[dm-devel] [PATCH 2/2] dm-writecache

Tue Nov 28 04:56:49 UTC 2017

On Mon, Nov 27, 2017 at 8:01 PM, Mikulas Patocka <mpatocka at redhat.com> wrote:
>
>
>
> On Fri, 24 Nov 2017, Dan Williams wrote:
>
> > On Wed, Nov 22, 2017 at 6:36 PM, Mikulas Patocka <mpatocka at redhat.com> wrote:
> > > Hi
> > >
> > > Here I'm sending slighly update dm-writecache target.
> > >
> >
> > I would expect some theory of operation documentation in the changelog
> > or in Documentation/ for a new driver.
>
> It caches writes for a block device in persistent memory. It doesn't cache
> reads because reads are supposed to be cached in normal ram.

Is it a cache or more of a write-buffer? How aggressively does it
write back data? Are there any recommendations about cache size vs
backing device size? Does it also buffer sequential writes? For
example bcache tries to avoid caching sequential traffic.

>
> > > Signed-off-by: Mikulas Patocka <mpatocka at redhat.com>
> > >
> > [..]
> > > +/*
> > > + * The clflushopt instruction is very slow on Broadwell, so we use non-temporal
> > > + * stores instead.
> > > + */
> >
> > The clflushopt instruction's first instantiation in a cpu was after
> > Broadwell. Also, the performance of clflushopt does not much matter
> > when running on a system without ADR (asynchronous DRAM refresh) where
> > flushing the cpu cache can just leave the writes stranded on their way
> > to the DIMM. ADR is not available on general purpose servers until
> > ACPI 6.x NFIT-defined persistent memory platforms.
>
> There used to be pcommit instruction, but intel abandoned it - see
> https://software.intel.com/en-us/blogs/2016/09/12/deprecate-pcommit-instruction

Yes, I am familiar with that document, I wrote the pcommit removal
patch and referenced ADR in the commit message:

    fd1d961dd681 x86/insn: remove pcommit

> So, according to the document, flushing the cache should be enough for
> writes to reach persistent memory.

The document assumes ADR is present.

> > > +#ifdef CONFIG_X86_64
> >
> > In general something is broken if we end up with per-arch ifdefs like
> > this in drivers to handle persistent memory. This should be using the
> > pmem api or extensions of it, and we need to settle on a mechanism for
> > upper-level drivers to ask if pmem is driving platform protected
> > persistent memory.
> >
> > > +#define NT_STORE(dest, src)    asm ("movnti %1, %0" : "=m"(dest) : "r"(src))
> > > +#define FLUSH_RANGE(dax, ptr, size)  do { } while (0)
> > > +#define COMMIT_FLUSHED()       wmb()
> > > +#else
> > > +#define NT_STORE(dest, src)    ACCESS_ONCE(dest) = (src)
> > > +#define FLUSH_RANGE            dax_flush
> > > +#define COMMIT_FLUSHED()       do { } while (0)
> >
> > Is this just for test purposes? How does the user discover that they
> > are running in a degraded mode as far as persistence guarantees? I
> > think we should be falling back DM_WRITECACHE_ONLY_SSD mode if we're
> > not on a pmem platform.
>
> What degraded mode do you mean?

Fall back to treating pmem like an SSD / block-device.

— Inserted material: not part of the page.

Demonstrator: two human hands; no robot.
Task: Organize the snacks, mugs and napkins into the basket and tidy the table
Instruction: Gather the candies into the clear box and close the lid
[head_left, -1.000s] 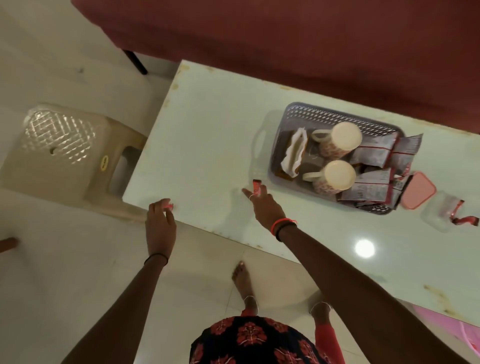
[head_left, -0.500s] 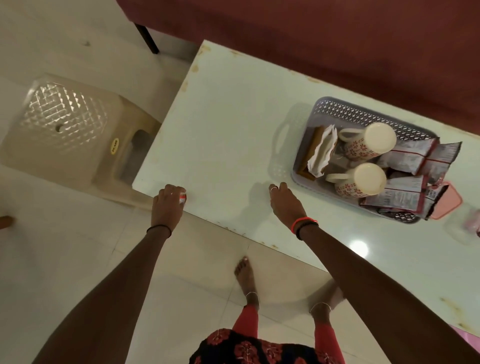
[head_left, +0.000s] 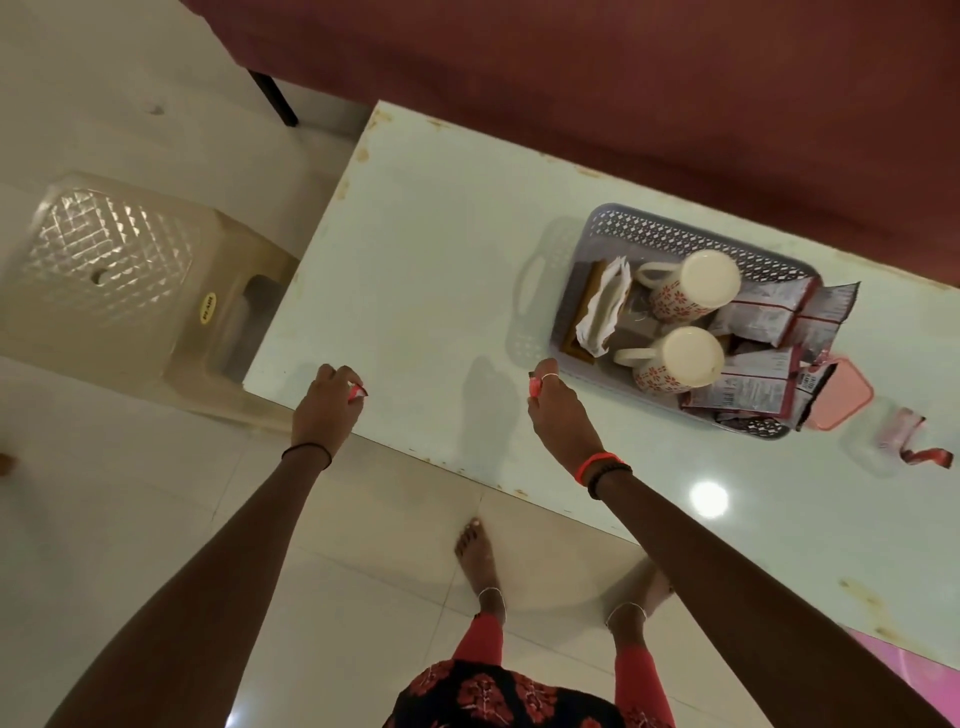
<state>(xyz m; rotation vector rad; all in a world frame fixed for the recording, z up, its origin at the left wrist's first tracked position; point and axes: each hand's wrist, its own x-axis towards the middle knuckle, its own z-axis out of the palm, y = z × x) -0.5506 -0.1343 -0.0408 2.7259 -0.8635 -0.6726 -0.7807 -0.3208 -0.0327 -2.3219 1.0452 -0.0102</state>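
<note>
A grey perforated basket (head_left: 670, 235) stands on the pale table (head_left: 426, 249). It holds two white mugs with red flowers (head_left: 685, 286) (head_left: 670, 366), a folded white napkin (head_left: 605, 306) and several snack packets (head_left: 758, 317). My left hand (head_left: 324, 410) is at the table's near edge, fingers pinched on a small red wrapper scrap (head_left: 358, 391). My right hand (head_left: 558, 410) hovers just left of the basket, pinching another small red scrap (head_left: 535, 385).
A pink lid (head_left: 844, 395) lies right of the basket, beside a clear container with a red wrapper piece (head_left: 904, 441). A beige plastic stool (head_left: 119, 280) stands left of the table. A dark red sofa (head_left: 623, 78) runs behind it.
My right hand lifted a red scrap off the table and rose toward the basket. My left hand stayed at the table edge, still holding its scrap. The camera shifted.
</note>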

> According to that document, flushing cache
> should be enough. If it is not enough, what else do I need to do to flush
> cache?

...ensure that you are on a platform where flushing the cpu cache is enough.

> The above code is not for test purposes. It is for performance purposes.
>
> On dual-socket Broadwell server with persistent memory

What platform is this... does it have ADR, does the BIOS produce an NFIT?

> when we write to
> persistent memory using cached write instructions and use dax_flush
> afterwards to flush cache for the affected range, the performance is about
> 350MB/s. It is practically unusable - worse than low-end SSDs.
>
> On the other hand, the movnti instruction can sustain performance of one
> 8-byte write per clock cycle. We don't have to flush cache afterwards, the
> only thing that must be done is to flush the write-combining buffer with
> the sfence instruction. Movnti has much better throughput than dax_flush.

What about memcpy_flushcache?

> You argue that I should use the pmem api, but there is no pmem api
> providing the movnti intruction. I have no choice, but coding the
> instruction directly in assembler.

You have not convinced me that memcpy_flushcache is insufficient, or
that the driver is mistakenly assuming guarantees about persistence
when it is not running on a persistent memory enabled platform.

> If you want to create API, take that "NT_STORE" definition and move it to
> some x86-specific include file.

I'm asking you to not solve global problems in your local driver. If
the pmem api is deficient for your use case then let's work on
improving it, but as of now I'm still trying to baseline your
assumptions.